A esta mala pisada del compañero de fórmula de Cristina Fernández, se le suman otras zonas grises, como el haber comenzado a dar señas de ceder a las presiones del Fondo Monetario Internacional después de los buches amargos que ha tenido que tratar Argentina cuando se ha visto endeudada hasta el cuello y en default.
En ambos casos, llama poderosamente la atención el silencio de la vicepresidenta, una aliada incondicional en el pasado de Venezuela y una enemiga declarada del FMI y demás acreedores internacionales extorsivos.
Es cierto que la deuda y los chanchullos con el Fondo son una pesada herencia de Macri; es obligatorio ahora negociar, pero ojo con los términos de tal negociación, ahí es donde el gobierno de la dupla Fernández podrá tener oportunidad de marcar la diferencia o dejase engatusar, máxime cuando el nuevo liderazgo del organismo crediticio tiene un discurso y gestos amistosos para con los pobres países sin cash en sus arcas estatales.
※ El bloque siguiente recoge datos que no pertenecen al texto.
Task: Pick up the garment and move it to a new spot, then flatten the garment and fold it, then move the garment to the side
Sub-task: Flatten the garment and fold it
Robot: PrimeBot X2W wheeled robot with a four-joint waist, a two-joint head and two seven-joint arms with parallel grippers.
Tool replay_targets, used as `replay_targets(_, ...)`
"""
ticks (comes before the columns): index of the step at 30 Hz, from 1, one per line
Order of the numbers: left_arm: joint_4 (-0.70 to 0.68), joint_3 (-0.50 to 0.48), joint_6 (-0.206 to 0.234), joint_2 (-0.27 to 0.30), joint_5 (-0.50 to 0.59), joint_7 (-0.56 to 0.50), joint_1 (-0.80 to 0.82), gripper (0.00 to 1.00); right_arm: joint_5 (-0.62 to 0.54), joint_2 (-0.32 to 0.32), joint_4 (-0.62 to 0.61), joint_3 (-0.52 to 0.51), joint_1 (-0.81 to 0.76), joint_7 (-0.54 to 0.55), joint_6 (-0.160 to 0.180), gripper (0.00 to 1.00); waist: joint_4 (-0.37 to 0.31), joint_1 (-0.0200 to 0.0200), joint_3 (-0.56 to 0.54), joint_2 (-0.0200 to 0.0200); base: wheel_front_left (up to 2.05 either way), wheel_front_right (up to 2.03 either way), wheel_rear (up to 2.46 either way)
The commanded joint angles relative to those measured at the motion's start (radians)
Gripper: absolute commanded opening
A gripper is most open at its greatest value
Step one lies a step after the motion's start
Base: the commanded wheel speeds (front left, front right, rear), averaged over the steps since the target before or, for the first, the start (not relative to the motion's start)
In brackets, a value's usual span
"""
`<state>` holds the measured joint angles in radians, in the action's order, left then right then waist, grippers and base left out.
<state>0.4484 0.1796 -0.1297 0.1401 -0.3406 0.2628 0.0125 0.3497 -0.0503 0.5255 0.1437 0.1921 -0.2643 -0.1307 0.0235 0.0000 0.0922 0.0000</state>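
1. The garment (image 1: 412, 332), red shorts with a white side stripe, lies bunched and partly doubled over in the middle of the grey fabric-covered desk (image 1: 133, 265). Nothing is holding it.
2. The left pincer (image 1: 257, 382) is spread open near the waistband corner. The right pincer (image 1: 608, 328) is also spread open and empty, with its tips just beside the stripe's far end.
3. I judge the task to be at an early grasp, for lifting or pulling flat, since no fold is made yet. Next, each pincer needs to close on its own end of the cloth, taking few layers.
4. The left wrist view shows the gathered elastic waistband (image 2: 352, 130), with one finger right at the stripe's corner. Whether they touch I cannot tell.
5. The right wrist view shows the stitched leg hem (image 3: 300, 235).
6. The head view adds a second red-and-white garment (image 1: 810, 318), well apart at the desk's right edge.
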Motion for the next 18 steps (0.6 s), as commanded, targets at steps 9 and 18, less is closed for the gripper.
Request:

Alberto Fernández carga como todos la cruz de la pandemia. No pocos se preguntan qué de todo lo prometido en campaña hubiese logrado adelantar ya el mandatario si esta parálisis mundial no hubiese sucedido. Las consecuencias económicas por el impacto de la Covid-19 han venido a enfermar críticamente a un país que el mismísimo Alberto reconoce que recibió en “terapia intensiva”.
La inacción en los asuntos domésticos por culpa de la emergencia sanitaria —aunque el manejo de la epidemia no ha sido tan mal visto— magnifican las decisiones en materia de política exterior.
Por lo pronto, parece tensionarse la relación entre Buenos Aires y Caracas, más allá del voto en Ginebra, al filtrarse que se barajaba la posibilidad de una charla al más alto nivel, dígase entre Alberto y Maduro, pero la Casa Rosada descartó que sucediese la comunicación.
También han trascendido, como era de esperar, discrepancias dentro de la coalición de gobierno. El llamado núcleo duro kirchernerista no oculta su disgusto por la actitud de Fernández y su ministro de Exteriores de darle la espalda a Maduro en un aspecto tan vapuleado como los derechos humanos.
Cualquier político de estos tiempos debe saber que detrás de asuntos tan “humanistas” se esconden planes verdaderamente injerencistas. Por esta vez, Alberto Fernández cayó en la trampa del “dime con quien andas…”, si es que no se reserva para después un viraje más radical.